WHAT THE EXERCISE ASKS — Write out exactly the lines of the entries below from the one holding "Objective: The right" to the one holding "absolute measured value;", inclusive, and leave out all other lines.

(Extracted data entries)
++++++++++

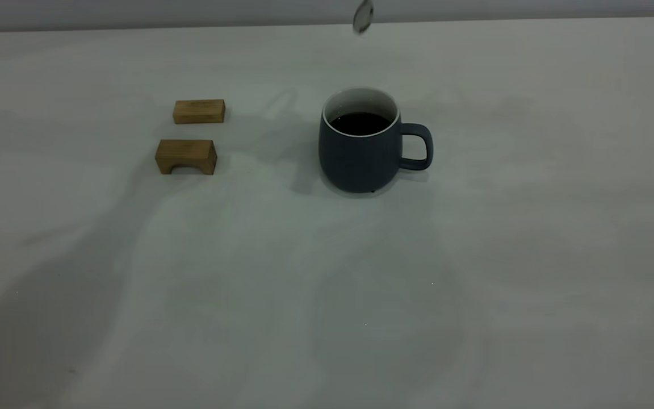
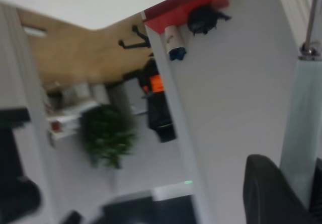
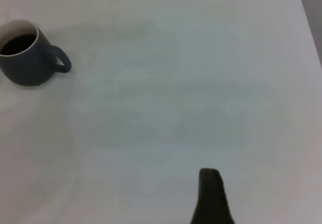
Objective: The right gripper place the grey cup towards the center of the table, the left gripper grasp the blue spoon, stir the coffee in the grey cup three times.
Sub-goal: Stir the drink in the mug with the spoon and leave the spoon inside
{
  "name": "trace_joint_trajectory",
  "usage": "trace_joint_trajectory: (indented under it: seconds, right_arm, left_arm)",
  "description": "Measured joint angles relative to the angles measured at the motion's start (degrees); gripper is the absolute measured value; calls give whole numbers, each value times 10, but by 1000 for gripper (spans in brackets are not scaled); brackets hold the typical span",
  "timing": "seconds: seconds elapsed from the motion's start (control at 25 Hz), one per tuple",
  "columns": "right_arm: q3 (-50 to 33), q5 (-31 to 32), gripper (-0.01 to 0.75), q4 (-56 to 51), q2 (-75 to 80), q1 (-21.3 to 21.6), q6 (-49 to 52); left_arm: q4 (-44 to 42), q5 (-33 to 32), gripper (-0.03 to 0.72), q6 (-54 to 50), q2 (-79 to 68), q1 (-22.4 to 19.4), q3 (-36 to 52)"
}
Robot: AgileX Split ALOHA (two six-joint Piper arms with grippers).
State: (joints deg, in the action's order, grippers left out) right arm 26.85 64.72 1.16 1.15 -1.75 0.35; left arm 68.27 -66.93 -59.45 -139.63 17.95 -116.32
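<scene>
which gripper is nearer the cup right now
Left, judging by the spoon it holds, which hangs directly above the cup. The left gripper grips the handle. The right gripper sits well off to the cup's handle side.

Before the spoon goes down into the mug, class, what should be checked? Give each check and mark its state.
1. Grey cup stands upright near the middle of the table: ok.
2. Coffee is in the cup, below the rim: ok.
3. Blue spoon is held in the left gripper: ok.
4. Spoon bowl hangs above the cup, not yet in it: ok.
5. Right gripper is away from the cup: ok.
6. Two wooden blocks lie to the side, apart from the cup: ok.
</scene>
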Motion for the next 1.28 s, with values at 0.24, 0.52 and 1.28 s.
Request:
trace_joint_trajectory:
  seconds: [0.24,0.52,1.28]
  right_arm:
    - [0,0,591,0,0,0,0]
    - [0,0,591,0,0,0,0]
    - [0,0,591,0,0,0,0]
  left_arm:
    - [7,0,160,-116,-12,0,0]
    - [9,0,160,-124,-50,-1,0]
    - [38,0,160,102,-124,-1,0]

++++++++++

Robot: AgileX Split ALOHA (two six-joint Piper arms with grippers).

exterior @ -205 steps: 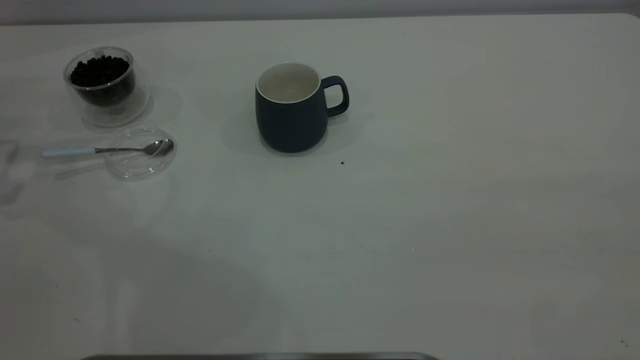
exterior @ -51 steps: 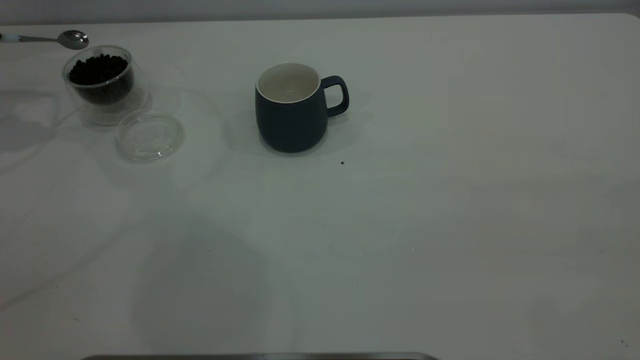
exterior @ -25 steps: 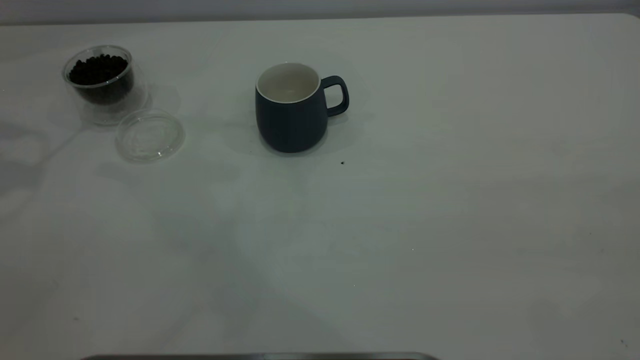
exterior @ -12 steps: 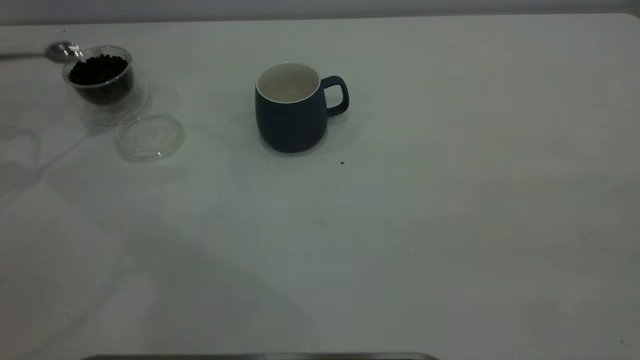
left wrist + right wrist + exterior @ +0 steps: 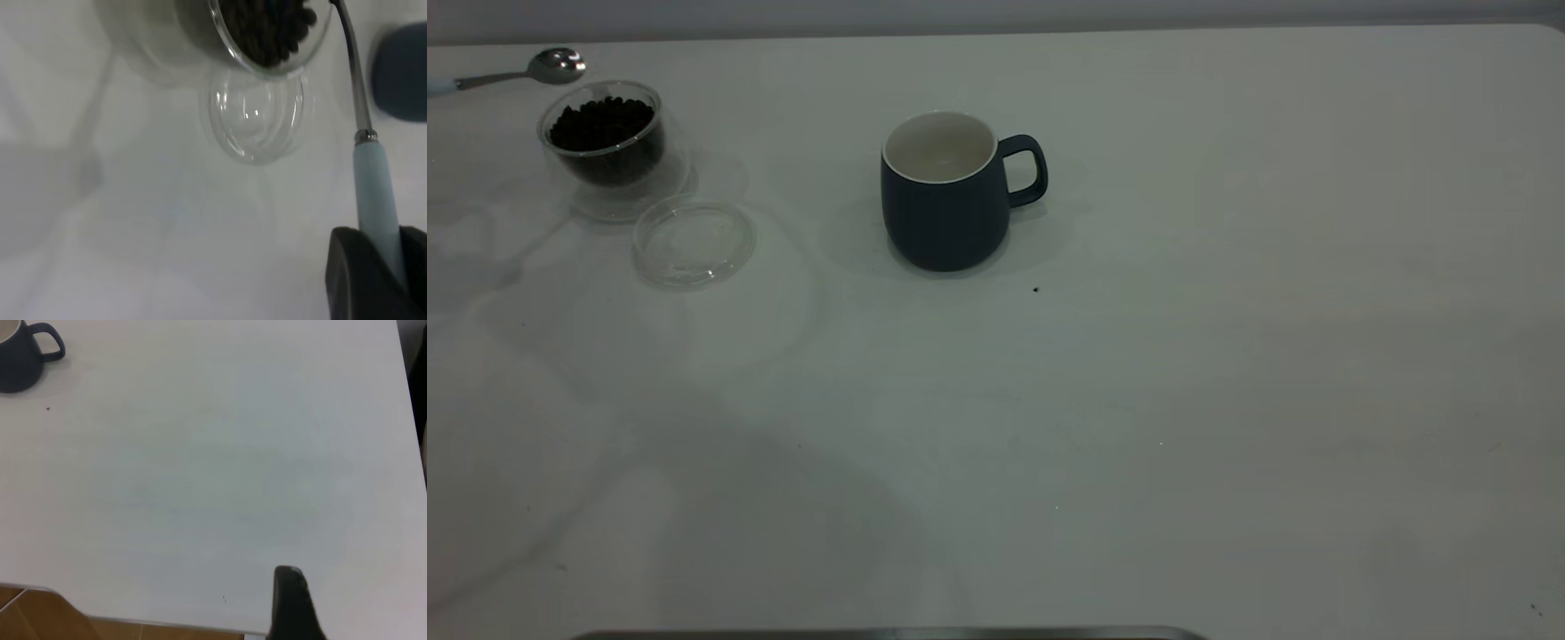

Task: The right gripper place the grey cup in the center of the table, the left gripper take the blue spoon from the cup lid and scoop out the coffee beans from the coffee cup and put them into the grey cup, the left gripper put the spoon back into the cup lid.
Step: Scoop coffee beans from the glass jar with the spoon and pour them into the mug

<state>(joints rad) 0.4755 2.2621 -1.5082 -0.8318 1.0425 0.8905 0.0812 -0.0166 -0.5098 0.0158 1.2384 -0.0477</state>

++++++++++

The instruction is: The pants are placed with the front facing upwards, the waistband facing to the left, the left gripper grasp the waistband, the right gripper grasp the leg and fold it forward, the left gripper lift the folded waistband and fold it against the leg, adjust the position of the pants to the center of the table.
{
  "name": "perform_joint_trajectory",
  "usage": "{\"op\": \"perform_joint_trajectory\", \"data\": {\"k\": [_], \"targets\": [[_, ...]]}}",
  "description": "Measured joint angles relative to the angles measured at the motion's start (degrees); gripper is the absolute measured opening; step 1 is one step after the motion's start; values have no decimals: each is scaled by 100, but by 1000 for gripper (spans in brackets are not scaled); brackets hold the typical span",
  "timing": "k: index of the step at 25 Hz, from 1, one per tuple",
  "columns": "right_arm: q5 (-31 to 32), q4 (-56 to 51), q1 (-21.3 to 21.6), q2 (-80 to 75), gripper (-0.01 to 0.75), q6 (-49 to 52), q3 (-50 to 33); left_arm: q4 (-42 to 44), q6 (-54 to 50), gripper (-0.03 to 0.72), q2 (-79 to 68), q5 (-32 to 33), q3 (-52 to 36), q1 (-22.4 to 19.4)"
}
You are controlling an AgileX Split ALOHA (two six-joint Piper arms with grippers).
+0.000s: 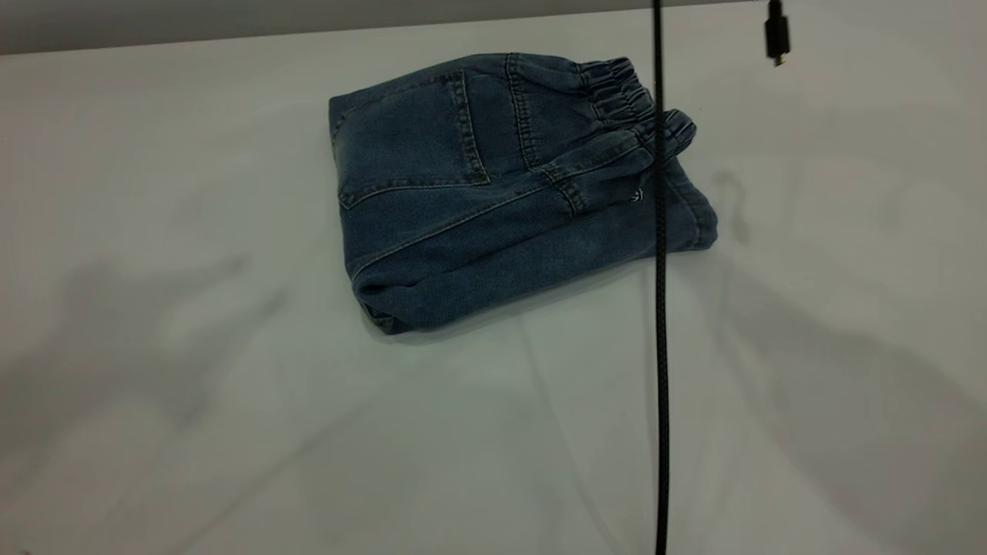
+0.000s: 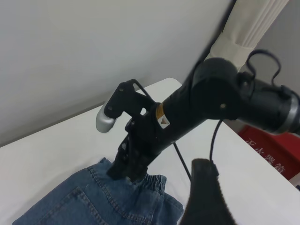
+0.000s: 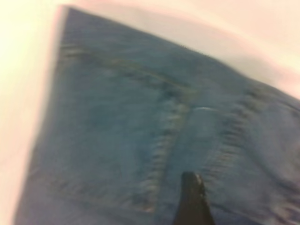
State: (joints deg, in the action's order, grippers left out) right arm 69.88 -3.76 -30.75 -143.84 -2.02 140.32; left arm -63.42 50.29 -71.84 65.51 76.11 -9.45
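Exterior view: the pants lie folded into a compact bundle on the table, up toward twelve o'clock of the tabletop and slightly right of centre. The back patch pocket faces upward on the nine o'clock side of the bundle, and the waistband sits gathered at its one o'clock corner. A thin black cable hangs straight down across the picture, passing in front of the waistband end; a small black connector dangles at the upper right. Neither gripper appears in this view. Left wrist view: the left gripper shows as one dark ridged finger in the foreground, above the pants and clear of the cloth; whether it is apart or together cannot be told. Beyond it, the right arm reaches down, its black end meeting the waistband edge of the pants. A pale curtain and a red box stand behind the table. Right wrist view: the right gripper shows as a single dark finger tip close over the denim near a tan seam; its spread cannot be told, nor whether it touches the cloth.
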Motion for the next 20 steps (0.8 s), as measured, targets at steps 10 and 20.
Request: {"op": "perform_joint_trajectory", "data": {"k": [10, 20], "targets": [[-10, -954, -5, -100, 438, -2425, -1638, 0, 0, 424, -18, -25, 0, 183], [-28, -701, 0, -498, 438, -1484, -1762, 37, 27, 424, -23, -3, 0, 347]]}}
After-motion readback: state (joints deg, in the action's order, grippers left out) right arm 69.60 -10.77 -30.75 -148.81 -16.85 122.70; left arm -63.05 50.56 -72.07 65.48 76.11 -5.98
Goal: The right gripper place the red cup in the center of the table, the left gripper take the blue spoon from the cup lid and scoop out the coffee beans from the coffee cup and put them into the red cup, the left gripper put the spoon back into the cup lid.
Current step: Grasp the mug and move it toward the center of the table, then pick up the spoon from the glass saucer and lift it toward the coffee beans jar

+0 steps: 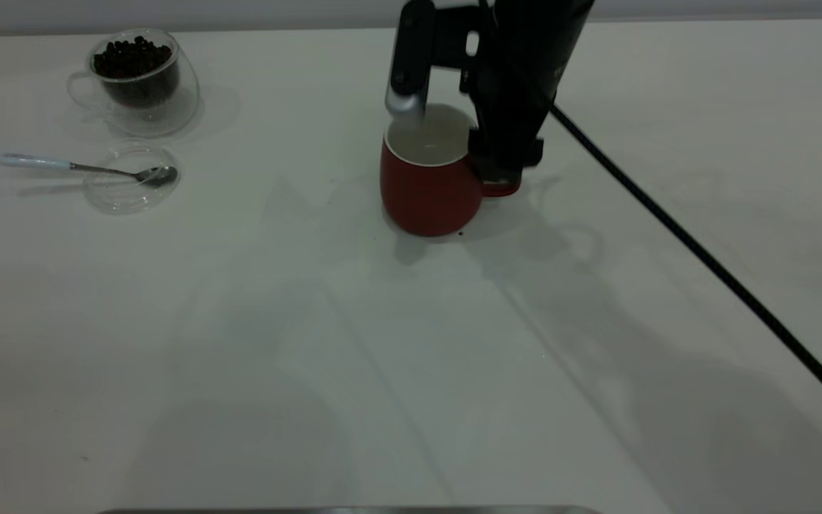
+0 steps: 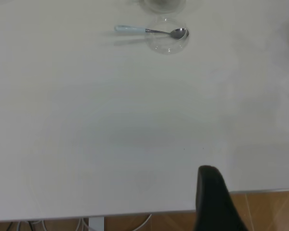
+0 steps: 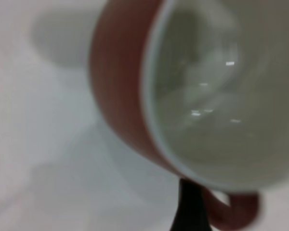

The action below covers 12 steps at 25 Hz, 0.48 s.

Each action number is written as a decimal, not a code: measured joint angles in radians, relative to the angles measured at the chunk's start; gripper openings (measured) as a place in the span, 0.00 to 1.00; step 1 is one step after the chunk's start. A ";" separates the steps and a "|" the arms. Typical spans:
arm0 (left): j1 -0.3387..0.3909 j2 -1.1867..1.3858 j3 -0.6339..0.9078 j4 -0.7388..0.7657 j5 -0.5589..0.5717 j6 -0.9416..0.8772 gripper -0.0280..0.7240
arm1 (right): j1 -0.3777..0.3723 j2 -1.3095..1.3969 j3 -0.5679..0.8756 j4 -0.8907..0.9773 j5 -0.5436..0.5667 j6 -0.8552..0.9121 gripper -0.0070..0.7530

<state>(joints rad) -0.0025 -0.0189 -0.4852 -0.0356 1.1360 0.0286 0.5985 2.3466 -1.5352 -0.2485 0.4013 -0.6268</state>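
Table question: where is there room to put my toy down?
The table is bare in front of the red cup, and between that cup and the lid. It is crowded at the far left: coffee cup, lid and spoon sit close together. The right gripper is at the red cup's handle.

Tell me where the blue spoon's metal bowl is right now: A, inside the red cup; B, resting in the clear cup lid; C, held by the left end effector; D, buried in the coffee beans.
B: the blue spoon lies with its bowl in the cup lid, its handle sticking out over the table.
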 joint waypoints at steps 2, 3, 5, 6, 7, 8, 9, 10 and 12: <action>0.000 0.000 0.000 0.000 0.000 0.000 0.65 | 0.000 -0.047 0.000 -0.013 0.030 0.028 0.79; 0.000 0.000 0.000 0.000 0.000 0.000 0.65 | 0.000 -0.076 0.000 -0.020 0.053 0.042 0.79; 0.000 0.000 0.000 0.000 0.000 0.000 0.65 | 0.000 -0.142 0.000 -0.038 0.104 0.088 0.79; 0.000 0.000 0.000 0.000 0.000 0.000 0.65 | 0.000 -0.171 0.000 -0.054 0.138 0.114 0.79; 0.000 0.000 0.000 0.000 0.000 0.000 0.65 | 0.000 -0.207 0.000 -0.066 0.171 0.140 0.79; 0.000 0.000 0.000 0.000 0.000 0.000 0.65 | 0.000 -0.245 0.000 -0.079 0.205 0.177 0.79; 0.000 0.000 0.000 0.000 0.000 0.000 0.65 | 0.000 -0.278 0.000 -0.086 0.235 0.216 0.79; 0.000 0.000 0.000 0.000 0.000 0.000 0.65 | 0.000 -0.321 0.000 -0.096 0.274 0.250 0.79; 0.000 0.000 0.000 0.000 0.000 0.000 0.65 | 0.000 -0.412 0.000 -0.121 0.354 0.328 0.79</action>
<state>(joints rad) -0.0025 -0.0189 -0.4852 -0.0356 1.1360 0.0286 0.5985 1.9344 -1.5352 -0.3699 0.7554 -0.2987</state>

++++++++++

EXERCISE RESPONSE —
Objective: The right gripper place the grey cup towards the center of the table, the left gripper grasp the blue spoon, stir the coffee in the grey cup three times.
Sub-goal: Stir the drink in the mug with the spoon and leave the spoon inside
{
  "name": "trace_joint_trajectory",
  "usage": "trace_joint_trajectory: (indented under it: seconds, right_arm, left_arm)",
  "description": "Measured joint angles relative to the angles measured at the motion's start (degrees); gripper is the absolute measured value; calls give whole numbers, each value times 10, but by 1000 for gripper (spans in brackets are not scaled); brackets hold the typical span",

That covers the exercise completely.